» **Problem**: Retype exactly the lines that run from the start of the data to the line holding "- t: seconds", including both, and only those.

» **Data for review**:
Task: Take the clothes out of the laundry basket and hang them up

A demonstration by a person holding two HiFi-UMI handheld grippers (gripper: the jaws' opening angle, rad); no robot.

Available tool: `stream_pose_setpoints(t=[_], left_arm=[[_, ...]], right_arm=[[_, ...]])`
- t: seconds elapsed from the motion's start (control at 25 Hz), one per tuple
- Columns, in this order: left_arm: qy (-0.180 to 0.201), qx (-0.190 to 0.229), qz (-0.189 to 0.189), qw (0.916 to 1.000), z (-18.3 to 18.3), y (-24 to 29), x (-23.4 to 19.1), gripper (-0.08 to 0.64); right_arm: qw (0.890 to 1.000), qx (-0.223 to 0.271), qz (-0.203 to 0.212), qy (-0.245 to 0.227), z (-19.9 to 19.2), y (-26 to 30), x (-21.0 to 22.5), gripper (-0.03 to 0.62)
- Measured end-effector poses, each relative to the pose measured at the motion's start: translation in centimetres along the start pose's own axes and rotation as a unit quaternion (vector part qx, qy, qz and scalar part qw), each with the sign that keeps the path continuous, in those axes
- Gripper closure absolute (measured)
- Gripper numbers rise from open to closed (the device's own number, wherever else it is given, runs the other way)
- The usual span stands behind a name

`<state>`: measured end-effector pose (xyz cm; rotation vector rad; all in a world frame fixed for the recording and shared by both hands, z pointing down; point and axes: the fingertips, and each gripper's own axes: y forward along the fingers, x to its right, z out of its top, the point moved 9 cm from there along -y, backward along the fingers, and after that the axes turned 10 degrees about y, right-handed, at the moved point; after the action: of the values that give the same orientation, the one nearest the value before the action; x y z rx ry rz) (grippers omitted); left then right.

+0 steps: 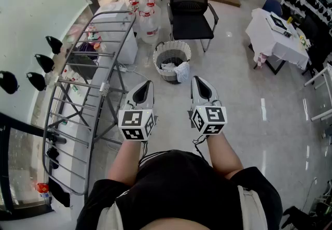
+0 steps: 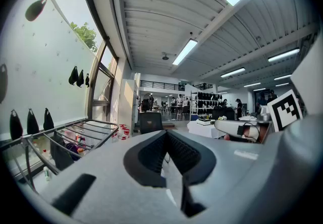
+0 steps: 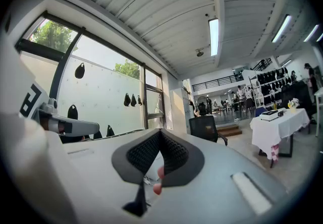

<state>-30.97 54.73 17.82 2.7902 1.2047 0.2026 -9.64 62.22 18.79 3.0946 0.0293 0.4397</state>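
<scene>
The laundry basket (image 1: 171,59), pale and ribbed, stands on the floor ahead of me with white and dark clothes inside. A metal drying rack (image 1: 83,94) stands to its left, its bars bare; it also shows in the left gripper view as the drying rack (image 2: 75,134). My left gripper (image 1: 147,85) and right gripper (image 1: 199,81) are held side by side in the air, short of the basket, both shut with nothing between the jaws. The left gripper (image 2: 165,136) and the right gripper (image 3: 159,134) each point level across the room.
A black chair (image 1: 191,9) stands behind the basket, with water bottles (image 1: 145,11) and a white cabinet (image 1: 116,29) to its left. A table with a white cloth (image 1: 277,37) is at the right. Bare glossy floor lies between me and the basket.
</scene>
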Motion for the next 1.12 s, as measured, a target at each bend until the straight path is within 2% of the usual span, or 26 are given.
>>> stream_pose_setpoints(t=[0.4, 0.72, 0.92, 1.12], left_arm=[[-0.009, 0.002, 0.008, 0.9999, 0.2, -0.5, 2.5, 0.551], [-0.02, 0.002, 0.008, 0.9998, 0.2, -0.4, 4.1, 0.551], [-0.015, 0.008, 0.004, 0.9998, 0.2, 0.1, 5.4, 0.551], [-0.009, 0.013, 0.009, 0.9998, 0.1, 0.5, 7.0, 0.551]], right_arm=[[1.0, 0.003, -0.002, -0.02, 0.8, -2.1, 1.0, 0.578], [1.0, 0.003, -0.002, -0.018, 1.1, -3.3, 2.1, 0.578], [1.0, 0.003, 0.011, 0.004, 1.2, -3.7, 3.3, 0.578], [1.0, 0.007, 0.014, -0.001, 1.1, -4.5, 4.7, 0.578]])
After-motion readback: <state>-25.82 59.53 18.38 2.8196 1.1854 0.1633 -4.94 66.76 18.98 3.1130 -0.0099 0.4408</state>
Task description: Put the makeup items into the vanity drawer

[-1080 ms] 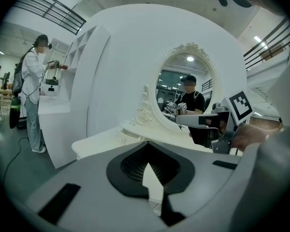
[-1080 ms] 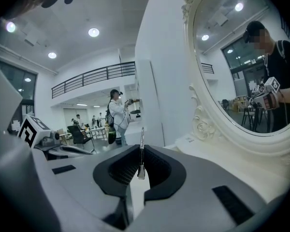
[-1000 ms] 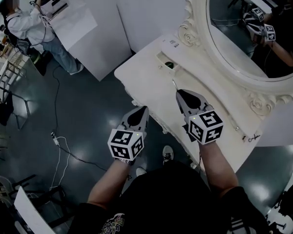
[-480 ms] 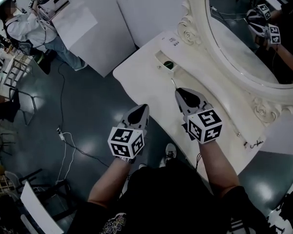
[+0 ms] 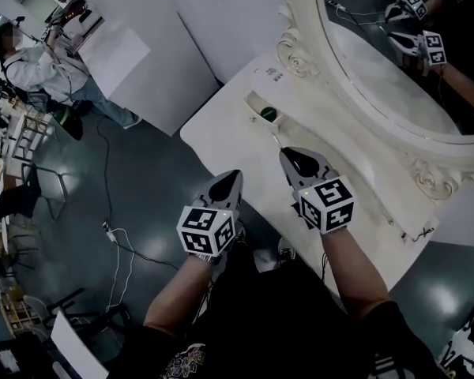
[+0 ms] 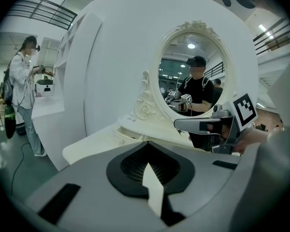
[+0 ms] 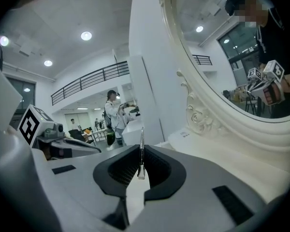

» **Answer for the task**:
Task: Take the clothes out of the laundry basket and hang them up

A demonstration by a person holding two HiFi-UMI handheld grippers (gripper: the jaws' opening angle, rad); no robot.

Available tool: `stream_pose_setpoints(t=[_], left_arm=[[_, ...]], right_arm=[[_, ...]])`
- t: seconds elapsed from the motion's start (control at 25 Hz), one per tuple

What has been written here completes the answer.